Eagles to face Northern Illinois
Eastern Michigan coach Ron English said he believes a quick turnaround could help his team, which plays Northern Illinois at 6:30 CDT Thursday night in DeKalb, Ill.
The game comes just five days after a lopsided loss to the Southeastern Conference’s Arkansas.
EMU (0-8, 0-4 Mid-American Conference) practiced in full pads once this week, which leads to less hitting and a little extra time to heal for a team that’s been ravaged with injuries.
“I think that it may well help us,” English said of the short week. “What we do is really get after it every day. It’s been a long season for these kids. They’re not use to the contact (they’ve been having).”
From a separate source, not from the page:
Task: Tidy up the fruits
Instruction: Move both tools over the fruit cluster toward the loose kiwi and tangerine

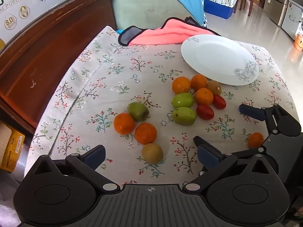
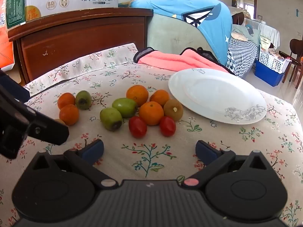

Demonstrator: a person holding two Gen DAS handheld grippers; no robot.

NIU (5-3, 3-1) has two solid running backs in Chad Spann and Me’co Brown, who’ve each rushed for at least 500 yards to lead the best rushing offense (206 yards per game) in the conference. To the contrary, EMU has the worst rush defense in the country (277).
“I like their backs,” English said. “They can run the ball. It’s going to be a lot of fun to play those guys because they play power football.”
To make matters worse, EMU plays three of its final four games on the road. It hasn’t won on the road since defeating Bowling Green 24-21 on Oct. 4, 2008 and hasn’t won at all since defeating Central Michigan 56-52 in the final game of last season. EMU’s next home game is against Western Michigan on Nov. 14.
“You look at their schedule that (English’s) had to inherit in taking that job, and to me it’s unbelievable, a very difficult schedule,” second-year NIU coach Jerry Kill said at his weekly teleconference.
“Everybody they’ve played is a very good football team. I think they’ve gotten better because of the competition.”
English, too, said he believes his team is improving, despite not winning in the first eight attempts of his coaching debut.
“It’ll be interesting as we go forward here” he said. “We have a lot of things going on that people don’t know about.
“You’re going to see a big leap in this program in the next year or so. We’re making improvement, and we’re making strides. It’s not as evident as it will be.”